» TASK REQUIREMENTS: What you return should be the lines from the first line of the records below through the line holding "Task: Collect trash", unchanged.

--- DATA Enclosed Below ---

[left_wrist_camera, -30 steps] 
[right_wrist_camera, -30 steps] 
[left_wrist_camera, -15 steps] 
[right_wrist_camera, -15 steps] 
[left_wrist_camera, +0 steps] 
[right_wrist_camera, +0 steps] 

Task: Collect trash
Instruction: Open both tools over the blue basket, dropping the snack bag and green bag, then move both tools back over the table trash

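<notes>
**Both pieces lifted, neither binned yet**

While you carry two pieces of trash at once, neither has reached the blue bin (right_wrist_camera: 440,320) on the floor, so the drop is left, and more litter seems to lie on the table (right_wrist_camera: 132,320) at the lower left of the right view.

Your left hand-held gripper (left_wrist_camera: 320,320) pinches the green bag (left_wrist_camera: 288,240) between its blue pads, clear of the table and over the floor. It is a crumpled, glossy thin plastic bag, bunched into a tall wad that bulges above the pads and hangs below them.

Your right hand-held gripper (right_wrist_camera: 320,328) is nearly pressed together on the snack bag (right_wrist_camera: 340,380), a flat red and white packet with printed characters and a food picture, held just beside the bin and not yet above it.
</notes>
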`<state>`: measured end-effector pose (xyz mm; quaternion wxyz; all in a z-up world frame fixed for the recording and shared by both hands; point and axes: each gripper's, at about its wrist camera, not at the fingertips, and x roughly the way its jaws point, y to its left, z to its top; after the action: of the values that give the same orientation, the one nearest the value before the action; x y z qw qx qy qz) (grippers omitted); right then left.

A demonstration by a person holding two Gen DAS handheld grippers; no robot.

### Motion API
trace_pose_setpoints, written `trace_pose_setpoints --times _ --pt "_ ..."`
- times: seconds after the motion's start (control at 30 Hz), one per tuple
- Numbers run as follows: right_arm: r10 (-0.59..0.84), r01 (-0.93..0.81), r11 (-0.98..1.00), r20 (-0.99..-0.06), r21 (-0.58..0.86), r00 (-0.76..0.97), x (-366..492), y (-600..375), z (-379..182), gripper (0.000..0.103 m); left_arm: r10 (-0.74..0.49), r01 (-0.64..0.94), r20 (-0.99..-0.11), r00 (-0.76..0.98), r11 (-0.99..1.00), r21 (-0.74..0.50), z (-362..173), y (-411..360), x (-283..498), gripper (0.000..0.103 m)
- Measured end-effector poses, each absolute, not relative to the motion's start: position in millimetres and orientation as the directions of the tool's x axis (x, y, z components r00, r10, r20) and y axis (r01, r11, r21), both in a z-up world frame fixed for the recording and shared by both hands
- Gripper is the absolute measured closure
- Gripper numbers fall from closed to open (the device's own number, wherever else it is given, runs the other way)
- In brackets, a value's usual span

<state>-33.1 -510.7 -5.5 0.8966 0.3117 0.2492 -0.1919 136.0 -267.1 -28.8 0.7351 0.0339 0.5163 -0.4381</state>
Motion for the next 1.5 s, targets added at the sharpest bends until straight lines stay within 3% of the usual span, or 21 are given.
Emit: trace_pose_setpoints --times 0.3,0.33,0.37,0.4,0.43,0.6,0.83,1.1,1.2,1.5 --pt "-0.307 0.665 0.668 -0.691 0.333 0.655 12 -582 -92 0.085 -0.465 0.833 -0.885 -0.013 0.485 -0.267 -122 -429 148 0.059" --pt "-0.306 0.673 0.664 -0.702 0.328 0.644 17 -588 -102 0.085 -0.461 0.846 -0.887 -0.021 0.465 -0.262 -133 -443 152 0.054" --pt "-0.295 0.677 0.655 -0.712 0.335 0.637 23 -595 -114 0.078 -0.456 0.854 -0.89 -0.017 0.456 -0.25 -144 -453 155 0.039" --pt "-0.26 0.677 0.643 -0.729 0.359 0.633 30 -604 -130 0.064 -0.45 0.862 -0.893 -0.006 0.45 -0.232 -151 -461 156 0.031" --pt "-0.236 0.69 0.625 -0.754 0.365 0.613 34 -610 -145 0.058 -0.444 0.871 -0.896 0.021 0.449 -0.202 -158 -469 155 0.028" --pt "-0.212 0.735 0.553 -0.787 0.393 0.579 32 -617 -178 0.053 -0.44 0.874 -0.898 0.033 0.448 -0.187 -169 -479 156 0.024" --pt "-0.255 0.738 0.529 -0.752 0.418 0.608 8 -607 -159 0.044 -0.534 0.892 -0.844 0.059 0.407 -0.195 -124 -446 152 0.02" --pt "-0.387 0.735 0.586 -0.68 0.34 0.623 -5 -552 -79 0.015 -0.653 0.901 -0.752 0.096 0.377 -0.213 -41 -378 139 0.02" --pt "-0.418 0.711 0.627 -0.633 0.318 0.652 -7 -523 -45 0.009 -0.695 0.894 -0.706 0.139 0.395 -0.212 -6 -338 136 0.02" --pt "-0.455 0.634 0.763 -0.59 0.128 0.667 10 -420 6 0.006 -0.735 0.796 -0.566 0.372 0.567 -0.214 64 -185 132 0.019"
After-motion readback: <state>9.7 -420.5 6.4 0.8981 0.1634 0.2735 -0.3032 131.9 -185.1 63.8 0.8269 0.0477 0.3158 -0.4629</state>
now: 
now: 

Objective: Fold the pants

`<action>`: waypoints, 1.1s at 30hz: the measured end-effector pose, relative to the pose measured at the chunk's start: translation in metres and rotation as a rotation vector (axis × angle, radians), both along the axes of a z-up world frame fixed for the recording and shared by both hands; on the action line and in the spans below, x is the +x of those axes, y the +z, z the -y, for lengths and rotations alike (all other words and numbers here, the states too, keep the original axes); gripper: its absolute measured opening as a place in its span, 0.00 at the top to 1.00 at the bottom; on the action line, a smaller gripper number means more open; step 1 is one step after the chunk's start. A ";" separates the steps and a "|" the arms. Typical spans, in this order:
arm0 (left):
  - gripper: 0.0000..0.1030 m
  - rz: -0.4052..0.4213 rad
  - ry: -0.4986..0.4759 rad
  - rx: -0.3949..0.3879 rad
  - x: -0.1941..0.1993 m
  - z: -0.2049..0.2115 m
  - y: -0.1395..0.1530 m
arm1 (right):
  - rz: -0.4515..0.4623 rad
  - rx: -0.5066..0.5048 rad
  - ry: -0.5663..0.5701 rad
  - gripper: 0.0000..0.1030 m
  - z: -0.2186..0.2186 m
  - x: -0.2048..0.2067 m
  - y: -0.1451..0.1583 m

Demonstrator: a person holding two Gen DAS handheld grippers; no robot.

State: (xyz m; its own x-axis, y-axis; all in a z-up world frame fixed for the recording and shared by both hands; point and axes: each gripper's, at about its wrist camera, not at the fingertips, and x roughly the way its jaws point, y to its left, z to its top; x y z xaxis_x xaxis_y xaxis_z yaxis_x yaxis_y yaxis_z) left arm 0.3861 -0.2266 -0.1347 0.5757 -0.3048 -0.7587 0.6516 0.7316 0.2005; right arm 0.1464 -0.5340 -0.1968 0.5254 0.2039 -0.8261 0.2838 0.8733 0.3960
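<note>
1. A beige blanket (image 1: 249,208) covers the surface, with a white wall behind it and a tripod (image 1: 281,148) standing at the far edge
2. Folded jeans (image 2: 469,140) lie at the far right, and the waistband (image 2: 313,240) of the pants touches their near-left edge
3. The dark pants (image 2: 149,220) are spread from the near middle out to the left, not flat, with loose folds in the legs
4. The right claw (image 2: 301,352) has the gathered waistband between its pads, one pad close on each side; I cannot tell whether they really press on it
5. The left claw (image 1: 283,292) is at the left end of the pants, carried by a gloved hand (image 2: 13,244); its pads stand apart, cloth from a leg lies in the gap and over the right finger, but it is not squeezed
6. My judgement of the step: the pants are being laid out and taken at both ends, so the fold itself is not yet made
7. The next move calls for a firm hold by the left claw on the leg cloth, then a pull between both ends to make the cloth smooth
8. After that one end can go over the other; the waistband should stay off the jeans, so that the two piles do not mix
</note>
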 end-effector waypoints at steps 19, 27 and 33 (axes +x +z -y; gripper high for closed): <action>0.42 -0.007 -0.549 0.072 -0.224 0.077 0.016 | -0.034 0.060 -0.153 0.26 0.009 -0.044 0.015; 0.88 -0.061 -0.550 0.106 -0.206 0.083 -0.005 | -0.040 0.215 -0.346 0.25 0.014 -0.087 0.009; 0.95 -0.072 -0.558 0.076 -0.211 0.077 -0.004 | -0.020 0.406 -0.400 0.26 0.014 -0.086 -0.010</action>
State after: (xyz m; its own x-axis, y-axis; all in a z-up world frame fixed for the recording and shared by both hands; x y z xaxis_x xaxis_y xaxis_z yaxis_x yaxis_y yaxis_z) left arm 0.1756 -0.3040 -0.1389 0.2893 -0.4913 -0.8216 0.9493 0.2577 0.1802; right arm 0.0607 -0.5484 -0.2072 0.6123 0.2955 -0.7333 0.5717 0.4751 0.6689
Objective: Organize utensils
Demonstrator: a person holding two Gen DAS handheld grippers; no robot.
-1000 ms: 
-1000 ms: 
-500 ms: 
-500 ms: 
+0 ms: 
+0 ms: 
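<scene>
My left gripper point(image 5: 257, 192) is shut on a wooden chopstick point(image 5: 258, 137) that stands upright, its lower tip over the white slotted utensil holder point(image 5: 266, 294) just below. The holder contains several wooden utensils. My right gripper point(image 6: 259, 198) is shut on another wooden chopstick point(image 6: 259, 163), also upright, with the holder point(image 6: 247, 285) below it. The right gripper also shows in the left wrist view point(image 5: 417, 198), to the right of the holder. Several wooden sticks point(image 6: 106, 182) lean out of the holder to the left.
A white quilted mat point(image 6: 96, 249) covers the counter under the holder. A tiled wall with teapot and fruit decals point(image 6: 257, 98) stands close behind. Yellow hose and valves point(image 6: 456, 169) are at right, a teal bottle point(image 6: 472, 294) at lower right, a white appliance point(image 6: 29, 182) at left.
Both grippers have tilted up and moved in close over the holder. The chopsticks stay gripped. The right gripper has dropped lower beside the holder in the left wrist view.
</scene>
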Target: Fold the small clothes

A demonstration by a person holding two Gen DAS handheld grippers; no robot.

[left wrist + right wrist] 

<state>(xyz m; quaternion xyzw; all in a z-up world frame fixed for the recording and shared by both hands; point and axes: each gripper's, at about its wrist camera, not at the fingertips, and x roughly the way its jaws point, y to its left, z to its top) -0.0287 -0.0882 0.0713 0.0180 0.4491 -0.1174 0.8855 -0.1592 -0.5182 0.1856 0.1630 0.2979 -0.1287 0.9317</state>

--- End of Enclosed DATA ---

» SOLUTION TO THIS TASK:
[left_wrist_camera, -30 steps] 
[right_wrist_camera, -30 steps] 
[left_wrist_camera, -15 steps] 
[right_wrist_camera, -15 steps] 
[left_wrist_camera, +0 steps] 
[right_wrist_camera, +0 steps] 

Task: Collect trash

That completes the output for this exercise.